My heat sources at present are a Smith mini-torch (currently Oxy/Acetylene but will be Oxy/Propane when I can get to the welding supply house) and a Weller Butane torch. Sometime in the near future, I'll be adding a Propane/Air mini-torch from Micro-Mark. (This doesn't include the alcohol lamp & blow tube for _really_ small work.)

All of them will get up to the required temperature required for most common silver solders (roughly 1400o) and, for very small items, can handle the much higher temperatures (around 2300o)required by jeweler's silver solder. Where the difference comes in is in how much is needed to heat the parts being soldered. My Weller can handle the really small pieces while the Propane/Air one should be able to manage the vast majority of the remainder which will leave the Smith for the "heavy lifting" (which, as you might tell, isn't all that heavy.) 

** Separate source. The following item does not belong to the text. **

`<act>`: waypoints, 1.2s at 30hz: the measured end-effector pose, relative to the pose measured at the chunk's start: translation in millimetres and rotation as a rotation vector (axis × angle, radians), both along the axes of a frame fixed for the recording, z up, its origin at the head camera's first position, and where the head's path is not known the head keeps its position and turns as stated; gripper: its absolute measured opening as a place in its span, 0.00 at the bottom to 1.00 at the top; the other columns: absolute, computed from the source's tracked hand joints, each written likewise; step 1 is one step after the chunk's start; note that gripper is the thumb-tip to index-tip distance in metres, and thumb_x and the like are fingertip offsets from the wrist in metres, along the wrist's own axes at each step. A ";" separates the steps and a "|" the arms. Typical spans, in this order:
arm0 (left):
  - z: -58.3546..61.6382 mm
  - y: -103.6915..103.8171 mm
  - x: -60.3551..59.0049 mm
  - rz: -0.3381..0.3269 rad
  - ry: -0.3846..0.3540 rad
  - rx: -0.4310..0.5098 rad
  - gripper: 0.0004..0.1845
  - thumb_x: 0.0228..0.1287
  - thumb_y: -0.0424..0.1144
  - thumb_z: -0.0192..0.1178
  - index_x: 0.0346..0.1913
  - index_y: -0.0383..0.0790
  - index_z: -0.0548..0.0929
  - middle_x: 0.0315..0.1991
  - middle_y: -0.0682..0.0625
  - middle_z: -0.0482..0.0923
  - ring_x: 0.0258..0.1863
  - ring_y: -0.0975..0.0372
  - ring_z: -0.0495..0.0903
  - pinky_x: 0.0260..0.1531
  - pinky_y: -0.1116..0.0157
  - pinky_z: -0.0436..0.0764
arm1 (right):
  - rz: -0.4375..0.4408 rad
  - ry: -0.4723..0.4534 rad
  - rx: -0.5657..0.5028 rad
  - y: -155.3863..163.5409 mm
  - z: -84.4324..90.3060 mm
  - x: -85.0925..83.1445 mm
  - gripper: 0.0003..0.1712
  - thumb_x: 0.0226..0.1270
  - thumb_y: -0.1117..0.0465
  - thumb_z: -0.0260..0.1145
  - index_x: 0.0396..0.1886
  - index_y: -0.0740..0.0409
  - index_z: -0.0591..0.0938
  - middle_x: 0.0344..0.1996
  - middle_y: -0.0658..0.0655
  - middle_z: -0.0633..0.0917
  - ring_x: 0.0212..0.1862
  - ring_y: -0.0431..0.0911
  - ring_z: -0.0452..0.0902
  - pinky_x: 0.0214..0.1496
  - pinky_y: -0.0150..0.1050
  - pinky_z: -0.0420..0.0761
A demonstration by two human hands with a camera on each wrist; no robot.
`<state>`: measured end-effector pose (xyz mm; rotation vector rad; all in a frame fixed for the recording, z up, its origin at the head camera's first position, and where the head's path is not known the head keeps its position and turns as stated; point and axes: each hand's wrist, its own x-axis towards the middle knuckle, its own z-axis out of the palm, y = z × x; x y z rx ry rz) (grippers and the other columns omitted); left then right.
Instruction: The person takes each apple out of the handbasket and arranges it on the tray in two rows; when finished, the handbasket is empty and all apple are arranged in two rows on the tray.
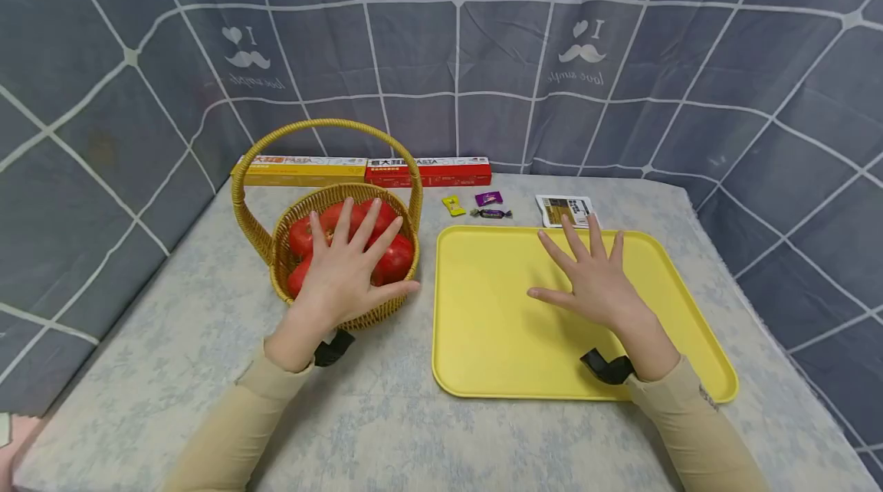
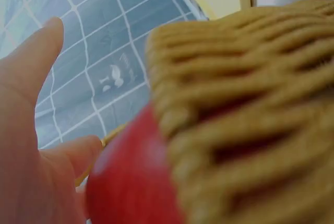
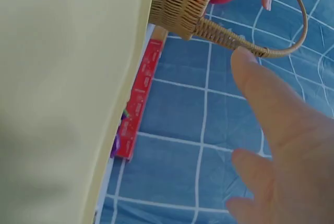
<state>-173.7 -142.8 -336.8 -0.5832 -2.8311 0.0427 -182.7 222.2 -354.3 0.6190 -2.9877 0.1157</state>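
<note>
My left hand (image 1: 345, 271) is spread over a wicker basket (image 1: 375, 316) with a tall arched handle. Several red, round fruits (image 1: 396, 258) fill the basket, partly hidden under the hand. In the left wrist view a glossy red fruit (image 2: 135, 177) shows beside the woven basket wall (image 2: 250, 98), with the thumb and fingers straight and holding nothing. My right hand (image 1: 595, 287) hovers, fingers fanned out, above a yellow tray (image 1: 497, 323). In the right wrist view its extended fingers (image 3: 282, 109) hold nothing, with the pale tray surface (image 3: 62, 88) at the left.
Behind the basket lie a yellow pasta box (image 1: 303, 172) and a red pasta box (image 1: 431, 172). Small wrapped candies, one yellow (image 1: 454, 205), one purple (image 1: 489, 198) and one dark (image 1: 491, 214), lie behind the tray near a white packet (image 1: 552, 210). A checked curtain (image 1: 497, 55) surrounds the table.
</note>
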 end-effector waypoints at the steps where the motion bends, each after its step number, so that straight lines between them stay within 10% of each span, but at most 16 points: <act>1: 1.4 -2.1 1.9 0.001 0.004 0.004 0.51 0.51 0.79 0.39 0.75 0.55 0.49 0.75 0.45 0.36 0.71 0.43 0.29 0.58 0.35 0.23 | 0.009 -0.027 -0.020 -0.2 -0.8 0.0 0.54 0.56 0.26 0.54 0.75 0.46 0.50 0.74 0.64 0.40 0.69 0.62 0.16 0.61 0.72 0.28; 14: 2.9 -50.3 34.2 -0.014 0.154 0.259 0.46 0.55 0.69 0.55 0.70 0.42 0.63 0.71 0.35 0.50 0.71 0.44 0.44 0.66 0.41 0.43 | 0.303 -0.251 -0.301 -37.5 3.6 -1.6 0.48 0.57 0.28 0.56 0.74 0.36 0.51 0.74 0.49 0.39 0.73 0.52 0.44 0.67 0.55 0.60; 22: -23.1 -76.3 33.6 -0.035 0.468 0.648 0.38 0.60 0.64 0.55 0.59 0.34 0.76 0.67 0.35 0.61 0.65 0.43 0.61 0.61 0.44 0.63 | 0.482 -0.209 -0.509 -93.3 22.2 -13.2 0.42 0.59 0.37 0.63 0.72 0.41 0.61 0.73 0.45 0.53 0.70 0.46 0.54 0.64 0.53 0.66; 29: -49.6 -93.0 24.5 0.027 0.566 0.953 0.24 0.56 0.47 0.67 0.49 0.32 0.83 0.65 0.40 0.65 0.64 0.47 0.65 0.61 0.49 0.65 | 0.608 -0.265 -0.799 -144.3 28.8 -25.7 0.39 0.57 0.52 0.71 0.68 0.50 0.67 0.66 0.47 0.65 0.64 0.41 0.62 0.61 0.45 0.72; 36: -56.9 -105.8 26.6 0.063 0.304 1.341 0.19 0.54 0.23 0.65 0.51 0.24 0.79 0.68 0.43 0.62 0.67 0.54 0.62 0.59 0.69 0.68 | 0.573 -0.333 -0.893 -184.8 22.3 -28.3 0.40 0.55 0.54 0.73 0.67 0.51 0.68 0.63 0.45 0.69 0.64 0.38 0.62 0.65 0.46 0.65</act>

So, building a boiler - ain't gonna hack it. Doing fitting makeups for the tubing et al required - an excellent choice. Anything else ... give it a shot. 

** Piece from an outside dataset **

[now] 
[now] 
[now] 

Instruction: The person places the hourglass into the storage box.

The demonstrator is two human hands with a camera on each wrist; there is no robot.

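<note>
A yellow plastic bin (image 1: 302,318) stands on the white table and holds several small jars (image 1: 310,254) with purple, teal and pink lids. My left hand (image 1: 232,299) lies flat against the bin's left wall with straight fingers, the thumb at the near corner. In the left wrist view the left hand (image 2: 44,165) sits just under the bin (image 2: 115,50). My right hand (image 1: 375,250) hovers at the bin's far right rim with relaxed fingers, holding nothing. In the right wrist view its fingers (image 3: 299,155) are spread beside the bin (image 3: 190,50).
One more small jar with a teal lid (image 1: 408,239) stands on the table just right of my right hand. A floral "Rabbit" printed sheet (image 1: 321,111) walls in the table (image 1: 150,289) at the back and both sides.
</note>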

Oh, and if you smoke, they make great windproof lighters. 

Best regards,

Kludge (waiting for the coffee to brew)


----------



## firebird (Oct 11, 2008)

Hi Kludge

Small = silver soldering the nipples into 1/8 copper pipe, attaching parts less than 1/4 square, that kind of small.

Cheers

Rich


----------



## rickharris (Oct 11, 2008)

The lighter torches are really only for very small jobs. I most frequently use a standard DIY shop butane torch and if I need a lot of heat a standard gas and forced air torch.

Silver soldering works well with propane and air from a small compressor. I have used a 12 volt car tire compressor in the past with a standard propane tank - The torch came from a jewellery supply house and provided a fine hot flame.

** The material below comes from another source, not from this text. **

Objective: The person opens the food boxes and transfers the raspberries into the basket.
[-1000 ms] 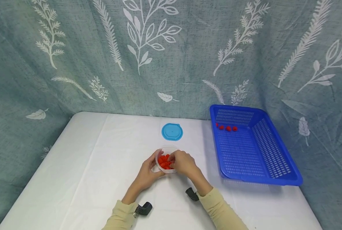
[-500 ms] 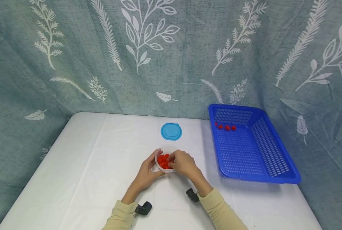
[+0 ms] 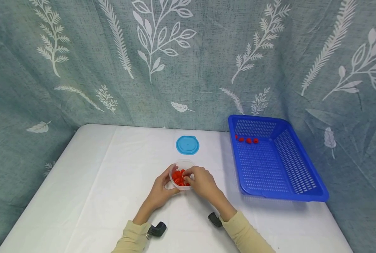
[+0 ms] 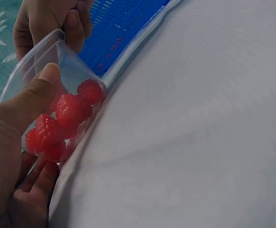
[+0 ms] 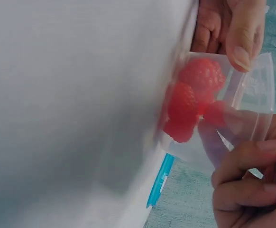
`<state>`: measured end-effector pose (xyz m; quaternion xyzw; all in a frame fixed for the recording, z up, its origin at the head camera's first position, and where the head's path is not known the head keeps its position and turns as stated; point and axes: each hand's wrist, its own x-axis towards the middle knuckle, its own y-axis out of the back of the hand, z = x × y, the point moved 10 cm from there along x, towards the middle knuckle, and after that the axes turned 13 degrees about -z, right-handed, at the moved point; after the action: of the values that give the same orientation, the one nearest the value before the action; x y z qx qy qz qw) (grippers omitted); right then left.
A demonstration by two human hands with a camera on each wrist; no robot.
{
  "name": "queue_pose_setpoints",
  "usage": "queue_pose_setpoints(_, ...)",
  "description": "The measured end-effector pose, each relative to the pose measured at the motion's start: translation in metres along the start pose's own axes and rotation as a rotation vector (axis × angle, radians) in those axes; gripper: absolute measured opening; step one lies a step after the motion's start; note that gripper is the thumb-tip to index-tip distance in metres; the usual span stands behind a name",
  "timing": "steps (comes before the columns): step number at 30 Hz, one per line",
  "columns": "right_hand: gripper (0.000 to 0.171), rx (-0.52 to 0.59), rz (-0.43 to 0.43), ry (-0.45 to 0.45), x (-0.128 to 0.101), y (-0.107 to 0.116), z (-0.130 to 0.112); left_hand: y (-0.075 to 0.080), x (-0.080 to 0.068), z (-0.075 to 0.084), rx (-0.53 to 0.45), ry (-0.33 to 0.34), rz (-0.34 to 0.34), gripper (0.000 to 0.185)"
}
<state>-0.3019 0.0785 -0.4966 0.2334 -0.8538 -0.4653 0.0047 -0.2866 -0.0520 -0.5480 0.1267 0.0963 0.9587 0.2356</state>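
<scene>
My left hand (image 3: 160,188) grips a clear plastic container (image 4: 67,57) on the white table, its thumb on the near wall and fingers under the far side. Several red raspberries (image 4: 71,109) lie in the bottom of the container. From the right, my right hand (image 3: 203,181) reaches over the rim. Its thumb and a finger are inside, pinching one raspberry (image 5: 215,113), seen through the wall in the right wrist view. Its other fingers (image 5: 244,194) are curled outside the container. Beyond the container lies a blue lid (image 3: 187,145), flat on the table.
A blue slotted basket (image 3: 289,195) stands at the right of the table, with several raspberries (image 3: 248,140) in its far left corner. A patterned green curtain (image 3: 188,88) hangs behind the white table (image 3: 90,189). Each wrist carries a small black camera (image 3: 157,229).
My right hand has drawn slightly up and back within the container, with its thumb and finger tighter on a raspberry. The left hand keeps its grip. The whole view has shifted a little.
</scene>
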Motion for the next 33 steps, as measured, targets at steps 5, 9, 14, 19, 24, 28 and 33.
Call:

Making an enclosed oven from fire bricks also helps keep the heat where it is needed.


----------



## Kludge (Oct 11, 2008)

firebird  said:
			
		

> Small = silver soldering the nipples into 1/8 copper pipe, attaching parts less than 1/4 square, that kind of small.



Okay, this works. Not a lot of mass to carry the heat away (the major problem in this situation in most parts of the galaxy) and plenty of heat for the sort of solder you'll be using. Otherwise, it's Plan 9 a la Rick. 

BEst regards,

Kludge


----------



## jack404 (Oct 11, 2008)

G'day Firbird

i have one that refills from a butane lighter refill

i use it a lot it has a good output if it is a bit heavy on the butane but i can get steel rod red hot in minutes 
( 1/4" and 1/2 ")  i use it for silver solder and light brazing even

it will put out a blue flame 3" long for about 15 minutes before needing a refill and a 1" flame i have not used so long it needs a refill but guess 30 minutes.

hope this helps







cheers

jack


----------



## PTsideshow (Oct 11, 2008)

Depending on the type and and job at hand some of the smaller newer torches can do a great job and be flexible enough that they can be used for other things to.




The old standard prest-o-lite torch rig air /acetylene with assorted tips below









a newer style developed propane tank torch comes in two versions one for the small tanks and the fat boy tanks as they are calling them now and one set up for what they call the bulk or BBQ type tanks in the US.





Here is a good source for assorted brands and styles of torches for modeling and jewelry/silersmithing work.
http://www.kingsleynorth.com/skshop/search_results2.php?action=search&keys=&catID=214&Submit=+Search+ 10 pages of torches and lots of other stuff you never knew you needed till you saw it.
The EZ torch is also sold as the shark brand torch.http://www.ottofrei.com/store/home.php?cat=1238

The problem I have with the butane refillable torch I have. Is it seems to run out at the worst moment in the job no matter when you refill it.


----------



## greenie (Oct 11, 2008)

A photo, or even a link to what you are referring too, would be extremely helpfull, then you get a definite answer if it will do the job or not.


regards greenie


----------



## Hilmar (Oct 11, 2008)

> Hi Kludge
> 
> Small = silver soldering the nipples into 1/8 copper pipe, attaching parts less than 1/4 square, that kind of small.
> 
> Cheers


Hi Rich
  1/4 " Part but how long is the 1/8' pipe? That matters also
Hilmar


----------



## firebird (Oct 12, 2008)

Hi

The type I have seen is the one posted by Jack above. I have seen them e-bay for about £5.00 so they are not that expensive. Maybe the only way to find out is to get one and give it a go. For the money they look pretty good.

Cheers

Rich


----------



## IanN (Oct 12, 2008)

Hi,

For really small stuff the blowpipe is a very delicate tool.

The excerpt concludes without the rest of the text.